The notion that our capacity to entertain opaque percepts depends upon expectations of precision has some interesting – and possibly fundamental – implications for perceptual inference. In particular, it means that part of our inference comprises (first-order) expectations about (second-order) precision or confidence. The question then arises (cf. Metzinger, 2017) what sorts of representations are the subject of mental actions, i.e., which prediction errors are subject to introspective attention. The answer clearly depends upon the architecture of the generative model. In terms of perceptual inference about states of the world, attention would be manifest either endogenously or exogenously in terms of precision weighting at intermediate and lower (sensory) levels of hierarchal processing, respectively. This implies that the associated perceptual beliefs or representations, by nature of their construction, have the capacity to lose phenomenal transparency and become opaque – simply because they are the product of introspective attention. One might now ask whether all precision weighting constitutes a form of mental action. If mental action is the deployment of top-down precision control then the answer would be no. This is because local optimization of precision (e.g., those processes associated with neurobiological adaptation and contrast gain control) does not necessarily entail any descending predictions of precision from higher levels. Put simply, mental action – in this setting – is just the broadcasting of predictions of precision to lower levels, where these predictions constrain and select ascending prediction errors.

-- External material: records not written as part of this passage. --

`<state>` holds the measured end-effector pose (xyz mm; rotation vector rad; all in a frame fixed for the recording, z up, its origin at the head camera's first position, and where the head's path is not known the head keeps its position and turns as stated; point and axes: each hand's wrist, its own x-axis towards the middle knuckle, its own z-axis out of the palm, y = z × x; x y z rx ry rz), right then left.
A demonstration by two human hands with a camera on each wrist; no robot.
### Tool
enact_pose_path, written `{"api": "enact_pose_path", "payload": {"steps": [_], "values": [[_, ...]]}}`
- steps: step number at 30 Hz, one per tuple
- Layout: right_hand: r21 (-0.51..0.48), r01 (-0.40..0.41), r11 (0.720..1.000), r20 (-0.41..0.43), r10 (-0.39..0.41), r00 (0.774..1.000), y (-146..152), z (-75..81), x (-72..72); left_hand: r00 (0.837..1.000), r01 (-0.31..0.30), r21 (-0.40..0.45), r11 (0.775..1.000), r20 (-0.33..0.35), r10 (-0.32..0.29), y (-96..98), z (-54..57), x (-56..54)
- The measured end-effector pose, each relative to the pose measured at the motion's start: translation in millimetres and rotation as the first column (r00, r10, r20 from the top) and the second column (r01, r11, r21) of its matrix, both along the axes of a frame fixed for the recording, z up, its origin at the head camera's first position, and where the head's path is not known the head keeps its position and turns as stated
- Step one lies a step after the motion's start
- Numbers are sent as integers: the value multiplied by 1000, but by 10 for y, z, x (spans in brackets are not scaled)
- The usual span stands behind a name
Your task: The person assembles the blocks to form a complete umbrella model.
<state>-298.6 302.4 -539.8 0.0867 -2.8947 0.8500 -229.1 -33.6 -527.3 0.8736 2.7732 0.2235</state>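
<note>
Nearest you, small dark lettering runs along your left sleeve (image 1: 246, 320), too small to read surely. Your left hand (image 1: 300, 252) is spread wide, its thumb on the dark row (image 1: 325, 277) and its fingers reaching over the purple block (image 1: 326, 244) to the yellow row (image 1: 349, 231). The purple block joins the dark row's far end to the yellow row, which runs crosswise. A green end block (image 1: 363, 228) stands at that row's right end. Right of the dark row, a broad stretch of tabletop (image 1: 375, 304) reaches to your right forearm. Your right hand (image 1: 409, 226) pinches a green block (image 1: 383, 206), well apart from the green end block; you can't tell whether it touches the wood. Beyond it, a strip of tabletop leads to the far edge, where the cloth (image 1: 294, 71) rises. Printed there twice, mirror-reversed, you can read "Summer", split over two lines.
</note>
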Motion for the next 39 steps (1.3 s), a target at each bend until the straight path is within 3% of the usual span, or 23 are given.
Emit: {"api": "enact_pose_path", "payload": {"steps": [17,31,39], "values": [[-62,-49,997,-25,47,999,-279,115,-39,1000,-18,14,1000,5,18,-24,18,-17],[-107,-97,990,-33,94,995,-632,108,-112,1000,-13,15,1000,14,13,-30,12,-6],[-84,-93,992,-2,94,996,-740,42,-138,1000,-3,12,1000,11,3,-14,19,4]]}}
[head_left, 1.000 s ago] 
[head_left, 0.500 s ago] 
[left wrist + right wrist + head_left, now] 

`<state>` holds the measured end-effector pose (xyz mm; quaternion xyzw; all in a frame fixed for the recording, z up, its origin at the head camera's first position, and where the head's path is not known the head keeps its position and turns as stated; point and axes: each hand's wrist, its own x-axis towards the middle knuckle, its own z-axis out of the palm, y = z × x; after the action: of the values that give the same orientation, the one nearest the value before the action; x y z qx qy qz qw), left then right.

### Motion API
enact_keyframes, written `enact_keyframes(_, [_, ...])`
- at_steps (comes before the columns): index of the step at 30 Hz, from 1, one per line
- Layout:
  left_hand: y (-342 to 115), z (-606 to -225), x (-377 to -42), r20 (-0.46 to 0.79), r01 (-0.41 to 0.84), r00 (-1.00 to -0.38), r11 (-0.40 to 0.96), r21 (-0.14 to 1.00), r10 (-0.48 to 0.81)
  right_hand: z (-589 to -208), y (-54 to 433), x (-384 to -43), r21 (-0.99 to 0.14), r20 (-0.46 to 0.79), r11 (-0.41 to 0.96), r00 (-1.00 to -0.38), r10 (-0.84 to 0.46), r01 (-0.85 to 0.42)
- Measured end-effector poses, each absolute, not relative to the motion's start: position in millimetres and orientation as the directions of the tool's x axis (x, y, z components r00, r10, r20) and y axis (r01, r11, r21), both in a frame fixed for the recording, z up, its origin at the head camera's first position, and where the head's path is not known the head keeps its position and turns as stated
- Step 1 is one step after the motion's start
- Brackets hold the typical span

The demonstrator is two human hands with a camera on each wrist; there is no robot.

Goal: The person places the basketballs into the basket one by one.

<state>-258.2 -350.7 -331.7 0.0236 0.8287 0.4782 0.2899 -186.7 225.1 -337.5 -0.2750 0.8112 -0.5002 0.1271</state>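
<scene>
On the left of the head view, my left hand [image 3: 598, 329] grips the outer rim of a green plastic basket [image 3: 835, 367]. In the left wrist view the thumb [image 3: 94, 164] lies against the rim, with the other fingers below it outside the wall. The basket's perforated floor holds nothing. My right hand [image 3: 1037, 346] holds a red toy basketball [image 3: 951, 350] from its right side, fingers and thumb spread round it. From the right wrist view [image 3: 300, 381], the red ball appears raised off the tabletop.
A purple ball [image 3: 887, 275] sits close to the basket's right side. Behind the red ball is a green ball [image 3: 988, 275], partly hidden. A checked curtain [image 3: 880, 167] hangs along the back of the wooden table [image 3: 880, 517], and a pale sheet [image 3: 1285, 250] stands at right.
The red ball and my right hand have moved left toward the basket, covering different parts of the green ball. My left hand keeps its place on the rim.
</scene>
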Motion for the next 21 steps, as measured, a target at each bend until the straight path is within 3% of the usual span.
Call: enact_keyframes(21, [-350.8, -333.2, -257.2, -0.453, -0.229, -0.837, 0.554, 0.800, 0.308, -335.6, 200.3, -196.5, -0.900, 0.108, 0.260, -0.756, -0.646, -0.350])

The argument presented here speaks to SMT, in that it links opacity to the deployment of introspective attention (precision) to any hierarchical processing level currently informing a certain belief (a percept or a concept). Note that we are concerned with the predictive top-down deployment of precision – not with the precision of the high-level belief (perceptual content) itself; this fits nicely with the fact that increasing attention to a percept – a hallucination, for instance – does not necessarily make it appear more or less ‘mind-independent.’4 Further, on this view opaque representations require computational effort; i.e., they bind attentional resources, which opens up an interesting link to experiences like being ‘lost in thought’ or vivid mental imagery (e.g., Schooler et al., 2011). It also suggests that opacity, due to its computational cost, is not the default operating mode of (conscious) inference, and that this remarkable capacity has developed quite late (phylo- and ontogenetically, Metzinger, 2003, 2008). In other words, we can assume that conscious states resulting from inference have the phenomenal quality of transparency per default.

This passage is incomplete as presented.